Caring is one thing but awareness is another, and looking ahead he stressed security concerns with device manufacturers that make edge network products.
“Their ability to understand what happens to their data when it leaves them and goes via a network somewhere else is very questionable. What happens to your data downstream is an enormous topic to be understood. Think where all this data is coming from, where you’re sending it to and the potential for something to go wrong with that data. Privacy and security will be absolutely key issues.”
Connected Intelligence: entry requirements for the clever kit club
Parts for parts sake
Energy efficiency and robustness are the next two entry requirements, which are fairly self explanatory.
"I’m glad I’ve got automotive customers who really care about quality because these guys really drive you places you wouldn’t necessarily want to go yourself," Wainwright said.
"But in this market, if you think about some of the applications which are instal and forget that depend on a battery life for many years, that sort of zero PPM [number of defective parts per million] mentality is pretty important. It’s always a little demoralising when you actually manage to get very close to zero PPM and then your customer changes it to PPB [parts per billion], but it happens, you know."
The final item on the list of entry requirements for Connected Intelligence is ease of use. It’s perhaps surprising at this level, but Wainwright sees this as being vitally important to aid wider adoption as there are new customers out there as well as those that are adapting to the IoT side of existing sensor applications.
"If you think about the out-of-the-box experience that semiconductor suppliers have given with their processors, it’s dramatically changing. As we got in to much more complex graphics offerings, the expectation that people have that they could take our products and get them up and running quickly, was of a completely different order. The level of complexity that brought to us was really quite something.
"Although some are applications that we have understood for some time, they’re now changing rapidly. People who are dealing with the issues of connectivity and shrinking power envelopes and a graphics requirement are just not used to that. So there’s a massive demand for us to do a much better job of making these products stand for themselves and be usable."
The RIoTboard: yet another obligatory low-cost learning platform
As part of this effort Freescale has teamed up with Element 14 to distribute the RIoTboard featuring a Freescale i.MX6Solo 1GHz ARM Cortex-A9 processor, costing £56. Making it affordable for developers has practical commercial considerations behind it all, as Wainwright emphasised.

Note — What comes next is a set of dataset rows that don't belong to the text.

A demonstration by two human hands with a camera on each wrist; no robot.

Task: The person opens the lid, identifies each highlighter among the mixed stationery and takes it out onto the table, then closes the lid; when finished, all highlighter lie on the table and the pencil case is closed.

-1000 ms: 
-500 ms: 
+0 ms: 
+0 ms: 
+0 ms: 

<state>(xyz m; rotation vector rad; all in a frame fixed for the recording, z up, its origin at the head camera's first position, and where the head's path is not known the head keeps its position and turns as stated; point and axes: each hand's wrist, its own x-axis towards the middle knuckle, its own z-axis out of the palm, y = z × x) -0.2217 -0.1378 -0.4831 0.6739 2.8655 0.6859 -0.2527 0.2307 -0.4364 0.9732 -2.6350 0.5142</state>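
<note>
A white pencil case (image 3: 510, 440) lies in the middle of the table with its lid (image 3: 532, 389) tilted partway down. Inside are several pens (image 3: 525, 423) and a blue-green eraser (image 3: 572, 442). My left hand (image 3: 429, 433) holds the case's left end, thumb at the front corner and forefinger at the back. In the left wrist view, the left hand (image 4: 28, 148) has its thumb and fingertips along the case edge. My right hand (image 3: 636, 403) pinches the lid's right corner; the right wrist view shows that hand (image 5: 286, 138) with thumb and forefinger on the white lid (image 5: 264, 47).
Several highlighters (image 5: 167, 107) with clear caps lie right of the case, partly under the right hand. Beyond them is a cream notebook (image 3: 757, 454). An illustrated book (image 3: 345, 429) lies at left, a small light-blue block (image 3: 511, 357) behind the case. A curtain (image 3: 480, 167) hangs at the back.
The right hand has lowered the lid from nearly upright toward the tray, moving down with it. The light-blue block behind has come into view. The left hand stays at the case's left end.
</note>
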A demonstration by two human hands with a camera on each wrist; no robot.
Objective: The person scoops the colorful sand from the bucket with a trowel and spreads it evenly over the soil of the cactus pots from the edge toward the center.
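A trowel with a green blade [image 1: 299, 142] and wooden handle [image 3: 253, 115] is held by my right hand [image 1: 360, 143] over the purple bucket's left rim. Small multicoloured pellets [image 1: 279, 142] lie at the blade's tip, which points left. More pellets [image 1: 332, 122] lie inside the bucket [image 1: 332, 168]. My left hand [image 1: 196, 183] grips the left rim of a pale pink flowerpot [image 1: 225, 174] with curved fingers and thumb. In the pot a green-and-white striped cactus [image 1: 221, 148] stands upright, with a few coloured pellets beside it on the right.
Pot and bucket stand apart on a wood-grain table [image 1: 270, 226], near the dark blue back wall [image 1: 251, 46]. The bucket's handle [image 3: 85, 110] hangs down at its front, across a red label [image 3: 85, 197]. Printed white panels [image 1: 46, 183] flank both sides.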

"In general, if you’re going to be selling processors and micro-controllers at a dollar a go, you’d better be selling them on a pretty wide basis. So trying to make this technology broadly available is tremendously important," he said.
Keep it real
In closing, Wainwright remarked that although he believed there were enormous opportunities, he could also recognise similarities with the dot-com boom in the early 2000s and today's hype behind the Internet of Things.
“When you see massive acquisitions happening for companies with very little track record, very little product actually shipped, it doesn’t half remind me of 2001," he said.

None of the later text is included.